- Born: 16 December 1971 (age 54)
- Nationality: Argentine
- Area(s): Penciler, Inker
- Notable works: Hellblazer

= Leonardo Manco =

Argentine artist (born 1971)

Leonardo Manco (born 16 December 1971) is an Argentine comic book artist.

==Career==
Manco is best known for his dark and gritty style on such titles as Marvel Comics’ Hellstorm (1994), Blaze of Glory (2000, #1-4), Apache Skies (2002, #1-4), Deathlok Vol. 3 (1999–2000), and Hellblazer (2004) from DC Comics’ Vertigo imprint.

Other work by Manco has included Marvel's Archangel #1 (1996), Werewolf by Night Vol.2 #1-6 (1998), Doom #1-3 (2000) and Doom: The Emperor Returns #1-3 (2002).

In 2004, he drew an original graphic novel Hellblazer: All His Engines, written by Mike Carey, and was the regular artist on the Hellblazer ongoing series for Vertigo. In June 2004, Manco was signed to a two-year exclusive contract with DC Comics.

Manco also contributed to the War Machine series from Marvel Comics.

==Bibliography==
===DC Comics===
- Hellblazer #194-195, 200–205, 207–228, 230–237, 239–242, 247-249 (2004–08)
- John Constantine, Hellblazer: All His Engines (graphic novel, 2005)
- Wacky Raceland #1-6 (2016–17)

===Marvel===
- Hellstorm: Prince of Lies #8, 12–13, 15–16, 18-21 (1994)
- Druid, miniseries, #1-4 (1995)
- Wolverine Annual '97 (1997)
- Werewolf By Night Vol.2 #1-6 (1998)
- The Avengers '99 Annual (1999)
- Dr. Doom #1-3 (2000)
- War Machine #1-5 (2009)

===Boom!
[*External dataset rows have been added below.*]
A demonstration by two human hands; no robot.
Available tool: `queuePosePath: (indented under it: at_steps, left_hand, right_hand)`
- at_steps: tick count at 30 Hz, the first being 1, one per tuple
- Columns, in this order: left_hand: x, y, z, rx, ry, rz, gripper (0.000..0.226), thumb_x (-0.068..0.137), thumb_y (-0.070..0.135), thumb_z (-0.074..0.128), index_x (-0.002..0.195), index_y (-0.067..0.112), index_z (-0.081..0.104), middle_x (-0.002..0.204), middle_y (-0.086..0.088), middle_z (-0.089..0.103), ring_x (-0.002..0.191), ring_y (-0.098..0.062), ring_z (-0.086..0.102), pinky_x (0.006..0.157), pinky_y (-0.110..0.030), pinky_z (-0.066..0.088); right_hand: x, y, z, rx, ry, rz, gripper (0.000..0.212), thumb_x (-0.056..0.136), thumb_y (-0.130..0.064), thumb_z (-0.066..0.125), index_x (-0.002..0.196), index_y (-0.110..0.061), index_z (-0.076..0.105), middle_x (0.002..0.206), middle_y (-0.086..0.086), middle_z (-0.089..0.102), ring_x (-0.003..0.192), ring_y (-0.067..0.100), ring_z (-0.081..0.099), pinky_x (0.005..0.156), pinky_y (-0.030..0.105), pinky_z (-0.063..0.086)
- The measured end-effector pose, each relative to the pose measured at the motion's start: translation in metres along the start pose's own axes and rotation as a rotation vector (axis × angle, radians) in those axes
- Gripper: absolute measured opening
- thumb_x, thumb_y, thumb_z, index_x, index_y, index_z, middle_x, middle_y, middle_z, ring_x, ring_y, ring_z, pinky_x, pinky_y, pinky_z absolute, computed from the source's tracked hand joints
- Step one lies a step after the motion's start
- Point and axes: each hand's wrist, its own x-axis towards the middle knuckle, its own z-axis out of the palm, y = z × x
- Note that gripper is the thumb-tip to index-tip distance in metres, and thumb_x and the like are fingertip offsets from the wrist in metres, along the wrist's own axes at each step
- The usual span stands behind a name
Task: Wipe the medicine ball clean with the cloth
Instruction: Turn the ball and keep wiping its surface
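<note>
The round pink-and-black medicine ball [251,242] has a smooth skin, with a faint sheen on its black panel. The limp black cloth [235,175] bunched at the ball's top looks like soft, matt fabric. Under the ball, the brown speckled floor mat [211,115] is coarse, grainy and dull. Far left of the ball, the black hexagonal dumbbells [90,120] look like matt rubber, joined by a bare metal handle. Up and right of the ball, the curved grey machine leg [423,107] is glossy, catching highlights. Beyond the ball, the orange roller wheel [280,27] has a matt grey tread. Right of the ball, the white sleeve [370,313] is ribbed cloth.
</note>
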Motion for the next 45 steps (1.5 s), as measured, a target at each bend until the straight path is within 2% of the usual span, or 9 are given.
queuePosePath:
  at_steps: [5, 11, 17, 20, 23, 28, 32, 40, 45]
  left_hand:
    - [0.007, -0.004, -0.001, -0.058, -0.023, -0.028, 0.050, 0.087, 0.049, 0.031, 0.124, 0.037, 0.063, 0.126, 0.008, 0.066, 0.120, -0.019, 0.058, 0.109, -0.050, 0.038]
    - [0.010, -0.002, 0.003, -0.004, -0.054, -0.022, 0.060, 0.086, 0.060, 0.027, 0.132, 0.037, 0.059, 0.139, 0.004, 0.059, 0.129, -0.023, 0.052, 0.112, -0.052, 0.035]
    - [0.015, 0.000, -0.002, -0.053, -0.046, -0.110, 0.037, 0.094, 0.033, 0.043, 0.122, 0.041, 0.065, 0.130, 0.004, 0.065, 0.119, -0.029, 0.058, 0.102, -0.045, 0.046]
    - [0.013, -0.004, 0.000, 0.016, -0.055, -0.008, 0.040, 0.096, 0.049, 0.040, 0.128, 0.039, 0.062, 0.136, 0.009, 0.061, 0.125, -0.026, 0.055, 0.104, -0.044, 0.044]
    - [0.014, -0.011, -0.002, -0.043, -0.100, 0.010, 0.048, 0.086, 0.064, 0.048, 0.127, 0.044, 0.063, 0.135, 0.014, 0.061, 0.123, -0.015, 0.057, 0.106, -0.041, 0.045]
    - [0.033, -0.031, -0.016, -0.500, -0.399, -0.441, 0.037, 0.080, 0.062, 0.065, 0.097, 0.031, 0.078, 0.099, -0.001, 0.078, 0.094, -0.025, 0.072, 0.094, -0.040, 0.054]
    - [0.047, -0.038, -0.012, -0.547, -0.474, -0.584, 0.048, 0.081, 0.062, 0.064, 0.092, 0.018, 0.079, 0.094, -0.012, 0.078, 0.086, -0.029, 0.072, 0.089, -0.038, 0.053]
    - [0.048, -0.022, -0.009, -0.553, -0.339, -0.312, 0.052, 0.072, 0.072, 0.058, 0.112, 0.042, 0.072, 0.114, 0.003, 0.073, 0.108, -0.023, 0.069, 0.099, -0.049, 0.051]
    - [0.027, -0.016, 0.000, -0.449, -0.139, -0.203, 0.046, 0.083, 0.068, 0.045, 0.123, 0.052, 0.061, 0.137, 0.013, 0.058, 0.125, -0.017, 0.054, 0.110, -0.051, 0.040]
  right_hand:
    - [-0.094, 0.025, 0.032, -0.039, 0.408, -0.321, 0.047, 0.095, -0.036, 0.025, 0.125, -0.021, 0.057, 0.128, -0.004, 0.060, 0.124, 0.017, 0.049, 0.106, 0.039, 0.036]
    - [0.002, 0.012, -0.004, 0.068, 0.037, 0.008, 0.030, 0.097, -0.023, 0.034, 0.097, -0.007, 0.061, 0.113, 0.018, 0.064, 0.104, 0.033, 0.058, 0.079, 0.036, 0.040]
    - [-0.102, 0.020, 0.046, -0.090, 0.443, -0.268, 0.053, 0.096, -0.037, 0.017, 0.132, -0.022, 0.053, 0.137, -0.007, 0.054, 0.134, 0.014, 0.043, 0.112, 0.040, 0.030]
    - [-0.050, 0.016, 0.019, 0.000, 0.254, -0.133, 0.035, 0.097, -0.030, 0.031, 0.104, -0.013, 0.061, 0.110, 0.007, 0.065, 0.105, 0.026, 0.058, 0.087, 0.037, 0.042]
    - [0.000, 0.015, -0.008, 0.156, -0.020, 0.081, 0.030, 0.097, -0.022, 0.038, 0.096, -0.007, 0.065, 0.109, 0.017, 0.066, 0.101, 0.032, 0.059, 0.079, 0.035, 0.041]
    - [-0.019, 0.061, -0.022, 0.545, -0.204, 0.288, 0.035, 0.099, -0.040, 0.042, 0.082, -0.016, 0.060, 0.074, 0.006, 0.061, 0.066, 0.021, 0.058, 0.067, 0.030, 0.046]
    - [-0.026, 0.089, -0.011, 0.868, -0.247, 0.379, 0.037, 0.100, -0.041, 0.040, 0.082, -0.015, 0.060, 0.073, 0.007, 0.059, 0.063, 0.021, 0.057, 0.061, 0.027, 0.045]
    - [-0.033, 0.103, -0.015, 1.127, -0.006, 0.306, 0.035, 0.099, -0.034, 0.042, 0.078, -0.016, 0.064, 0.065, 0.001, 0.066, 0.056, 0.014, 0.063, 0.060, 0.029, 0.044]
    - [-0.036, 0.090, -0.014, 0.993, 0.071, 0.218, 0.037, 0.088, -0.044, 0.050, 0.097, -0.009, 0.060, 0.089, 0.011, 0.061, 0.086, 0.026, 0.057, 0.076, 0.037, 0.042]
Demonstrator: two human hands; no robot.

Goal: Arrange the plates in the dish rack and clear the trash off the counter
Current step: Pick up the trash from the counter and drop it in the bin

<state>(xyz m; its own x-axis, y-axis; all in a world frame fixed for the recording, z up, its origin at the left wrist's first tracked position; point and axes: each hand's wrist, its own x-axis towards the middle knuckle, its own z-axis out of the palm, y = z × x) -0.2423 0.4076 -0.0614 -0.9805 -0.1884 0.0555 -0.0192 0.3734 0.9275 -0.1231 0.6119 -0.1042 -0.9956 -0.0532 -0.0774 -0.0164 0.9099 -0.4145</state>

Entertainment===
- 28 Days Later #9 (2010)
- Clive Barker's Hellraiser: Pursuit of the Flesh Prelude + Chapters 1-2 (2012)

===Collected Comics===
- Hellblazer (DC Comics):
  - Stations of the Cross (with Mike Carey, collects #194–195 and 200, ISBN 1-4012-1002-3)
  - Reasons to be Cheerful (with Mike Carey, collects #201-205, ISBN 1-4012-1251-4)
  - The Gift (with Mike Carey, collects #207-212, September 2007, ISBN 1-4012-1453-3)
  - All His Engines (with Mike Carey, graphic novel, Vertigo, 2005, paperback, ISBN 1-4012-0317-5, hardcover, ISBN 1-4012-0316-7)
  - Empathy is the Enemy (with Denise Mina, collects #214–222, ISBN 1-4012-1066-X)
  - The Red Right Hand (with Denise Mina, collects #224–228, ISBN 1-4012-1342-1)
  - Joyride (with Andy Diggle, 192 pages, Vertigo, February 2008, ISBN 1-4012-1651-X, Titan, April 2008, ISBN 1-84576-775-6) collects:
    - "In at the Deep End" (Hellblazer #230-231, 2007)
    - "Wheels of Chance, Systems of Control" (Hellblazer #232-233, 2007)
    - "Joyride" (Hellblazer #234-237, 2007)
  - The Laughing Magician (with Andy Diggle, 128 pages, August 2008, ISBN 1-4012-1853-9) collects:
    - "The Passage" (Hellblazer #239, 2007)
    - "The Laughing Magician" (Hellblazer #240-242, 2008)

===2000 AD===
- Judge Dredd: "A Better Class of Criminal" (with Rory McConville, 2000 AD #2091–2094, 2018)
- Sláine: "Dragontamer" (with Pat Mills, 2000 AD #2212–ongoing, 2020–2021)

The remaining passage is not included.